December 05, 1991|By Carleton Jones


Shindigs and Platter Parties

"I was a junior in City College and occasionally ushered in the Boulevard theater (25 cents for a feature picture, newsreel, comedy, cartoon, previews and a Pete Smith travelogue). There was a bowling alley right across from the theater, and we did lots of bowling on Fridays after school hours. I was on the City team. I also had time to deliver the Baltimore Post and sell the Saturday Evening Post and Collier's magazine door-to-door to pick up change. That Friday, everybody was looking forward to Saturday night when the gang would go to shindigs, platter parties with Glenn Miller records in neighborhood homes. . . . My dad was on the active Army Reserve list. On Sunday afternoon, I came back from ice skating at the North Avenue sports center. He had put on his uniform. I asked him why, and he told me." -- Mr. Marck operates a travel agency and lives in Bel Air in Harford County.

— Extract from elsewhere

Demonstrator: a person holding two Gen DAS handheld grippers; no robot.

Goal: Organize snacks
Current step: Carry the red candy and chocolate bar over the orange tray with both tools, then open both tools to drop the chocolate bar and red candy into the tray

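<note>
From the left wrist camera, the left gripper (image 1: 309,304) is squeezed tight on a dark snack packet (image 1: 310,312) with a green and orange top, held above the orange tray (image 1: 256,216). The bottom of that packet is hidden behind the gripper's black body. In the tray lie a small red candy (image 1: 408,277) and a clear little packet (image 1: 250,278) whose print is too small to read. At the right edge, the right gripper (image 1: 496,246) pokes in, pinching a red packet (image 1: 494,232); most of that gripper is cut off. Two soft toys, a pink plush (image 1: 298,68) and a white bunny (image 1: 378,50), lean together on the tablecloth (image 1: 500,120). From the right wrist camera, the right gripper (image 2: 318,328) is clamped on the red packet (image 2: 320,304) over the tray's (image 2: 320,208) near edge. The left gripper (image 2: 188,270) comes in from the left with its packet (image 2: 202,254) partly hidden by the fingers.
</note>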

"I was attending Douglass High School, a 16-year-old at the time. Among my activities were boxing and cheerleading for the football team. I was delivering papers, too, but had no idea there would ever be anything like a war. World War I was so recent that it didn't seem possible. I was studying history then and reading about wars. From my paper route, I knew that sometimes a newspaper would headline 'WAR DECLARED' and underneath in small type put 'On Slot Machines,' or something. Later, I went into the Navy air arm in October of '43 and trained as a metalsmith." (At Camp Whiting, near Pensacola, Fla., a female civilian employee of the Navy who operated a base bus ordered him to go to the back of the bus. He refused. The driver was transferred by the Navy to driving a dump truck.) "Later, I won an Army commission in time to serve as a lieutenant in the Korean War period." -- Mr. Walker is the author of "We Are Men" (The Heritage Press, 1972), a diary of discrimination in the armed forces, and he lectures on the subject. A retired social services director, he lives in the Ashburton section of Baltimore.

"I was an apprentice molder, working on ship parts at the Norfolk navy yard down in Virginia. At our shop, you had to walk up three floors to get the core pieces to make impressions in the sand we used in the molds. Up there was a window, and down in the yard seagoing Marines used to drill. Those fellows were the sharpest things I ever saw. There was a big poster, too, Uncle Sam pointing at you and letters that read, 'Be there when the last shot is fired.' I went down and signed up. The next Sunday, a co-worker named Cartwright and I went to a deserted area of Virginia Beach and relaxed, shooting a .22 rifle into the surf. When I got home, I told Dad I had been 'protecting the home front.' 'It's going to need it,' he said, 'the Japs have just bombed Pearl Harbor!' " -- Mr. Brown is a retired Baltimore and Ohio railroad freight agent who lives in Glen Burnie.